To the editor:

As a non-profit organization, the Island Institute enjoys many advantages not available to for-profit Maine businesses, including a substantial endowment and the ability to solicit charitable gifts and grants from individuals and foundations to support its many worthwhile programs.

One of those programs is the publication of Working Waterfront, a newspaper produced by the Institute staff with some 40,000 copies mailed monthly, at no cost to the recipient under the Institute’s non-profit mailing indicia.

While Working Waterfront has accepted a modest amount of boat and related advertising for some years, the newspaper until now has not been a serious advertising competitor to the dozens of independently owned community newspapers published along the Maine coast from York to Eastport.

The recently announced decision to solicit real estate advertising places Working Waterfront in direct competition with all those weekly and bi-weekly small newspapers already serving Maine’s coastal and island communities. In Hancock County alone, there are eight weekly newspapers, three published on islands, serving a total population of 50,000. These newspapers, and our counterparts up and down the coast, depend heavily on real estate advertising for survival.

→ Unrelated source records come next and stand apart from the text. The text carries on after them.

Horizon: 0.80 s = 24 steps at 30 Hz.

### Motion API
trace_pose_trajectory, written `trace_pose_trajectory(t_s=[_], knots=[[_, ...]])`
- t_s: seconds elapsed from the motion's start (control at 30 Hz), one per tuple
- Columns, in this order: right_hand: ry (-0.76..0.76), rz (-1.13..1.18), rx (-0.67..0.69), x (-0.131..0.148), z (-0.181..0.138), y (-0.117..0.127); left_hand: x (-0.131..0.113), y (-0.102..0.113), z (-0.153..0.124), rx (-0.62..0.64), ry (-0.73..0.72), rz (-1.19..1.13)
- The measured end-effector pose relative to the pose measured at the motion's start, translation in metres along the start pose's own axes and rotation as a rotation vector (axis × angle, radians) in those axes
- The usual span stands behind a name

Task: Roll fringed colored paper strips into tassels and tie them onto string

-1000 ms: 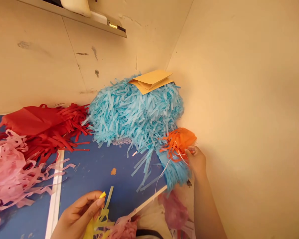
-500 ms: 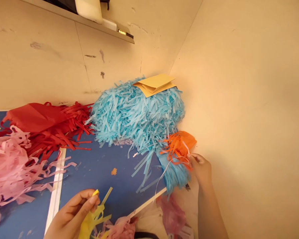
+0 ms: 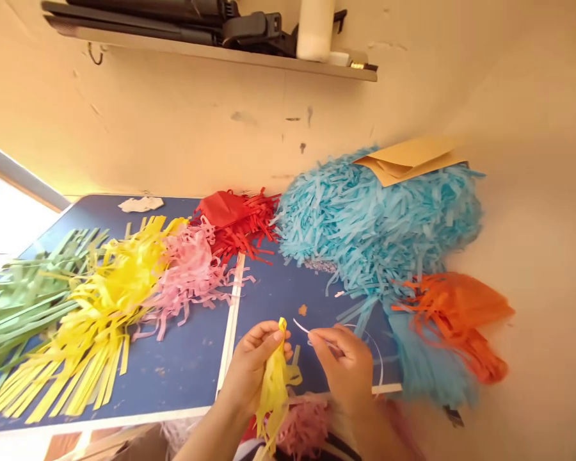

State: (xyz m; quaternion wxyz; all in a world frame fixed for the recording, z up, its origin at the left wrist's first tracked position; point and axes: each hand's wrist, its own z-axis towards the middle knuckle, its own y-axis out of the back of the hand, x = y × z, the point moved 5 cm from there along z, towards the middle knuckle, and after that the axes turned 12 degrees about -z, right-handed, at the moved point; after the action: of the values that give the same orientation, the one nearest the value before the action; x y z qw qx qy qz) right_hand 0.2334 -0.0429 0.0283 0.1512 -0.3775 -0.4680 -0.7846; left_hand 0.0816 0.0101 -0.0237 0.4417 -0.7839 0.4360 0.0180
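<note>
My left hand (image 3: 254,362) pinches a yellow tissue-paper tassel (image 3: 274,390) near its top. A small twisted loop sticks up above the fingertips, and the cut strips hang down past the table's front edge. My right hand (image 3: 343,362) is closed on a thin white string (image 3: 301,325), whose free end points left toward the tassel's loop without touching it. The rest of the string curves away behind the right hand. Pink tissue fringe (image 3: 304,426) lies below both hands, partly covered by the yellow strips and my wrists.
Green (image 3: 38,288), yellow (image 3: 120,275), pink (image 3: 192,275) and red (image 3: 228,214) tissue fringes spread over the blue table (image 3: 182,358). A large light-blue fringed shape (image 3: 384,224) leans at the wall, a folded yellow paper (image 3: 413,157) on top. Orange fringe (image 3: 465,307) lies right. A shelf (image 3: 230,54) hangs above.
My right hand has come away from the orange fringe with the string and is now beside my left hand. The view has swung left, showing more of the table.
</note>
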Motion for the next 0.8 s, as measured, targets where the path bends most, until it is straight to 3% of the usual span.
trace_pose_trajectory(t_s=[0.13, 0.37, 0.47, 0.6, 0.7, 0.8], knots=[[0.087, -0.012, 0.001, 0.011, -0.004, -0.006, -0.002, 0.003, 0.000, 0.023, -0.002, -0.016], [0.085, -0.038, 0.025, 0.011, -0.004, -0.014, -0.002, 0.001, -0.002, 0.090, -0.024, 0.076], [0.097, -0.091, 0.161, 0.009, -0.004, -0.020, -0.006, -0.003, -0.007, 0.146, -0.215, 0.306], [0.103, -0.073, 0.378, 0.006, -0.007, -0.030, -0.010, -0.004, -0.016, 0.123, -0.557, 0.802], [0.098, -0.049, 0.331, -0.001, -0.004, -0.024, -0.005, -0.007, -0.018, 0.122, -0.706, 1.060], [0.000, 0.067, 0.223, -0.021, 0.004, 0.002, 0.002, -0.014, -0.018, 0.205, -0.710, 1.155]])
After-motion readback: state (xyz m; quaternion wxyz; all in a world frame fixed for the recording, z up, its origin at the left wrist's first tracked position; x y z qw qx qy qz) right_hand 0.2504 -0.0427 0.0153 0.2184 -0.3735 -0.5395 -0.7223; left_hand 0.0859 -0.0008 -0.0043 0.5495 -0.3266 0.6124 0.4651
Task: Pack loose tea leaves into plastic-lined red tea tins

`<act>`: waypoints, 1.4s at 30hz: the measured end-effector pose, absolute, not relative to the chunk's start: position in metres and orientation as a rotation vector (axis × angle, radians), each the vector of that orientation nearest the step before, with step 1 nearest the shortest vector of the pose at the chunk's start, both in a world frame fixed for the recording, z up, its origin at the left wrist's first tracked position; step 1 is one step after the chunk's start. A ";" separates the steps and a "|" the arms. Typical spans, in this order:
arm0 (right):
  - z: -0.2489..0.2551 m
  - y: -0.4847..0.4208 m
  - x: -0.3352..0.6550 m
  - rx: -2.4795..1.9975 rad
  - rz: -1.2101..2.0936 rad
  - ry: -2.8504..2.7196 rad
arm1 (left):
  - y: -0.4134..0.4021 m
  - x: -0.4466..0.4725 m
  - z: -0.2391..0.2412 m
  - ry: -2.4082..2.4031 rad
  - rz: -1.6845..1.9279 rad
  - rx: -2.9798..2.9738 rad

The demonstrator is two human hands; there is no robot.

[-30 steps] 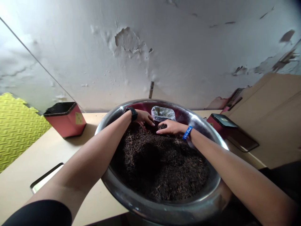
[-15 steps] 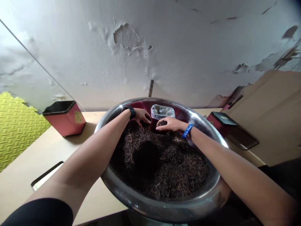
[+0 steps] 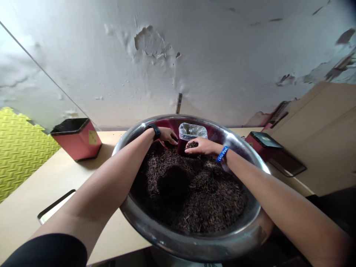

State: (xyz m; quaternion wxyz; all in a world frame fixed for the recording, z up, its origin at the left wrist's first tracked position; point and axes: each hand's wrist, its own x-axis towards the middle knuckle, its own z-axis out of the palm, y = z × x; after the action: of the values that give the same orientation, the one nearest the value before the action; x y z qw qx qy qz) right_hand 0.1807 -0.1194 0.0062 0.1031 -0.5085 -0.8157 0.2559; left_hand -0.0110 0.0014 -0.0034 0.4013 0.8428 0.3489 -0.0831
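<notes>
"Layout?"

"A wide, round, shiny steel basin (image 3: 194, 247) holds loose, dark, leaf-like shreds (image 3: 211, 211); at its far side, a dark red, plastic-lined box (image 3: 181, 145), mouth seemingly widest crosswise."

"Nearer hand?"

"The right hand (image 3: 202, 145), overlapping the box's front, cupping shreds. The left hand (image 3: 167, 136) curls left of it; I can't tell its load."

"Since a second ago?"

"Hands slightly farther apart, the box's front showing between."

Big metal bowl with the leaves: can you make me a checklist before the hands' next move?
1. Right hand holding dark tea-like leaves: ok.
2. Left hand holding leaves too: cannot tell, its underside is hidden.
3. Plastic-lined container uncovered on top: ok.
4. How full that container is: cannot tell.
5. Blue wristband clear of the leaves: ok.
6. Metal bowl base fully supported: cannot tell.
</notes>
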 end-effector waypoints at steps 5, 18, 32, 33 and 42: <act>0.007 -0.120 0.180 -1.465 0.737 -2.405 | 0.007 -0.013 -0.003 0.902 -0.214 2.249; 0.015 -0.122 0.176 -1.406 0.632 -2.373 | 0.017 -0.024 -0.025 1.090 -0.139 2.137; 0.056 -0.085 0.175 -1.448 0.505 -2.356 | 0.018 -0.025 -0.027 1.105 -0.127 2.235; 0.056 -0.078 0.178 -1.472 0.502 -2.304 | 0.018 -0.024 -0.026 1.097 -0.119 2.237; 0.021 -0.045 0.206 -1.713 0.083 -1.967 | 0.019 -0.016 -0.019 1.006 -0.006 2.333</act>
State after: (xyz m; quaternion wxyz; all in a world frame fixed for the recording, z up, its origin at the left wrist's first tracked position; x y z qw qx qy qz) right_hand 0.2056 -0.0445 0.0213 0.2630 -0.6333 -0.7272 0.0306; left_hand -0.0161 0.0189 -0.0186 0.2961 0.8771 0.3781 -0.0023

It would be unfortunate indeed were your organization to cause the demise of even one of these economically fragile, but most visible, symbols of community along the coast.

Alan L. Baker, Publisher

The Ellsworth American

Ellsworth

(Three comments: The Island Institute’s endowment is very small, meaning it must raise nearly all of its annual operating budget each year. Three Institute staff members work part-time to produce Working Waterfront with contributions from other staffers and freelancers. The decision to accept real estate advertising is an effort to put the paper on a sounder financial footing. – ed.)